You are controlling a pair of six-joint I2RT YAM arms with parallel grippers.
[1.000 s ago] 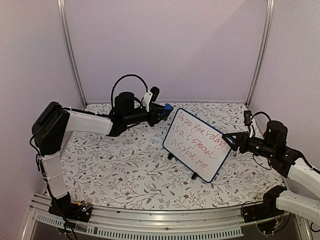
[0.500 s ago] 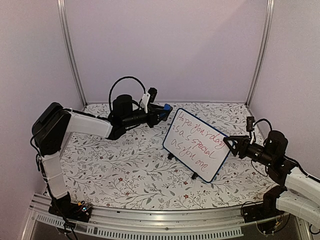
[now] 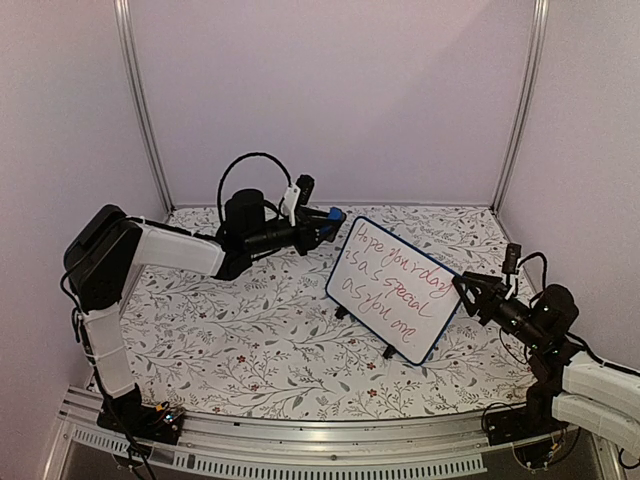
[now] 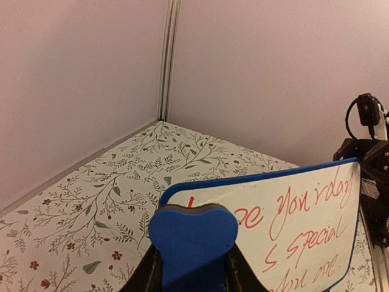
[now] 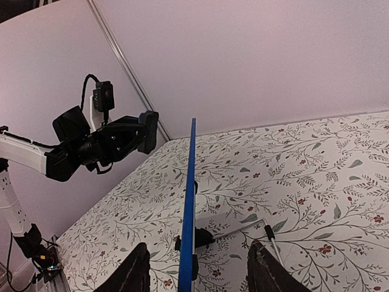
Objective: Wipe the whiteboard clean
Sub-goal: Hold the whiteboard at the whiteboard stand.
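I'm watching the whiteboard (image 3: 392,290) standing on the bench (image 3: 230,340) toward 3 o'clock, red writing facing me. My left end effector (image 3: 328,222) is clamping the blue eraser (image 4: 192,234) near its 11 o'clock corner. My right end effector (image 3: 468,292) is hanging open, straddling the board's 3 o'clock edge and gripping nothing.

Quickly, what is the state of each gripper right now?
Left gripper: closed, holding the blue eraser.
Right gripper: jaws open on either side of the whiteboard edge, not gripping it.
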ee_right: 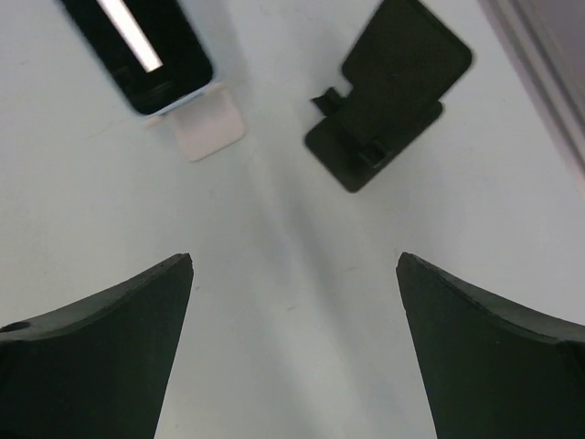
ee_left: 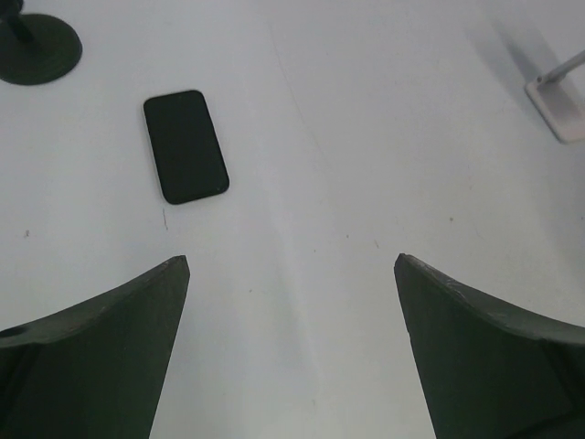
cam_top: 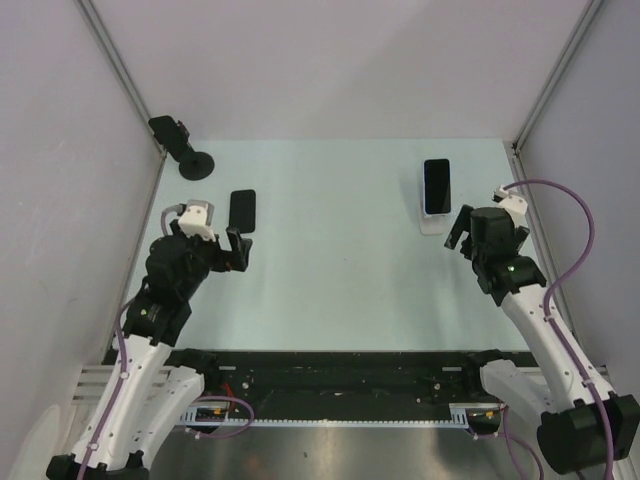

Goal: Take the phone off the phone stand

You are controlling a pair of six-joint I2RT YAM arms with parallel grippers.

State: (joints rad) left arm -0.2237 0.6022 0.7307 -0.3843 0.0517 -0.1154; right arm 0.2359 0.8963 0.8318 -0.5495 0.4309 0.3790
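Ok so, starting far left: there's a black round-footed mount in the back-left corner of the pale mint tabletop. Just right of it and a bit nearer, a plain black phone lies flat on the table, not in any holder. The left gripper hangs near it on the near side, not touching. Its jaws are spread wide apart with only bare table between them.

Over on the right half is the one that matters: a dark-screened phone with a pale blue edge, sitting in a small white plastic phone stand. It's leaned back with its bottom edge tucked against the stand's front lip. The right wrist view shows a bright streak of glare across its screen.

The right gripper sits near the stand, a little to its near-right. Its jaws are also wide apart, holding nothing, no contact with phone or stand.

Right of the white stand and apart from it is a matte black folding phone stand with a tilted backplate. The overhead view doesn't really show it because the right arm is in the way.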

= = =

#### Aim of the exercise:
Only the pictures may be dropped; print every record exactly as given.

#### Expected answer:
You are controlling a pair of six-joint I2RT YAM arms with parallel grippers.
[1.000 s ago] 
[0.500 s ago] 
[now] 
[now] 
[now] 
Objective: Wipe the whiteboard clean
Sub-goal: Hold the whiteboard at the whiteboard stand.
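I'm watching the whiteboard (image 3: 392,290) standing on the bench (image 3: 230,340) toward 3 o'clock, red writing facing me. My left end effector (image 3: 328,222) is clamping the blue eraser (image 4: 192,234) near its 11 o'clock corner. My right end effector (image 3: 468,292) is hanging open, straddling the board's 3 o'clock edge and gripping nothing.

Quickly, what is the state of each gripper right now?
Left gripper: closed, holding the blue eraser.
Right gripper: jaws open on either side of the whiteboard edge, not gripping it.
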ee_right: 
ee_left: 
cam_top: 

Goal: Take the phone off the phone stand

You are controlling a pair of six-joint I2RT YAM arms with parallel grippers.

State: (joints rad) left arm -0.2237 0.6022 0.7307 -0.3843 0.0517 -0.1154; right arm 0.2359 0.8963 0.8318 -0.5495 0.4309 0.3790
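Ok so, starting far left: there's a black round-footed mount in the back-left corner of the pale mint tabletop. Just right of it and a bit nearer, a plain black phone lies flat on the table, not in any holder. The left gripper hangs near it on the near side, not touching. Its jaws are spread wide apart with only bare table between them.

Over on the right half is the one that matters: a dark-screened phone with a pale blue edge, sitting in a small white plastic phone stand. It's leaned back with its bottom edge tucked against the stand's front lip. The right wrist view shows a bright streak of glare across its screen.

The right gripper sits near the stand, a little to its near-right. Its jaws are also wide apart, holding nothing, no contact with phone or stand.

Right of the white stand and apart from it is a matte black folding phone stand with a tilted backplate. The overhead view doesn't really show it because the right arm is in the way.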

This exercise has no more to it.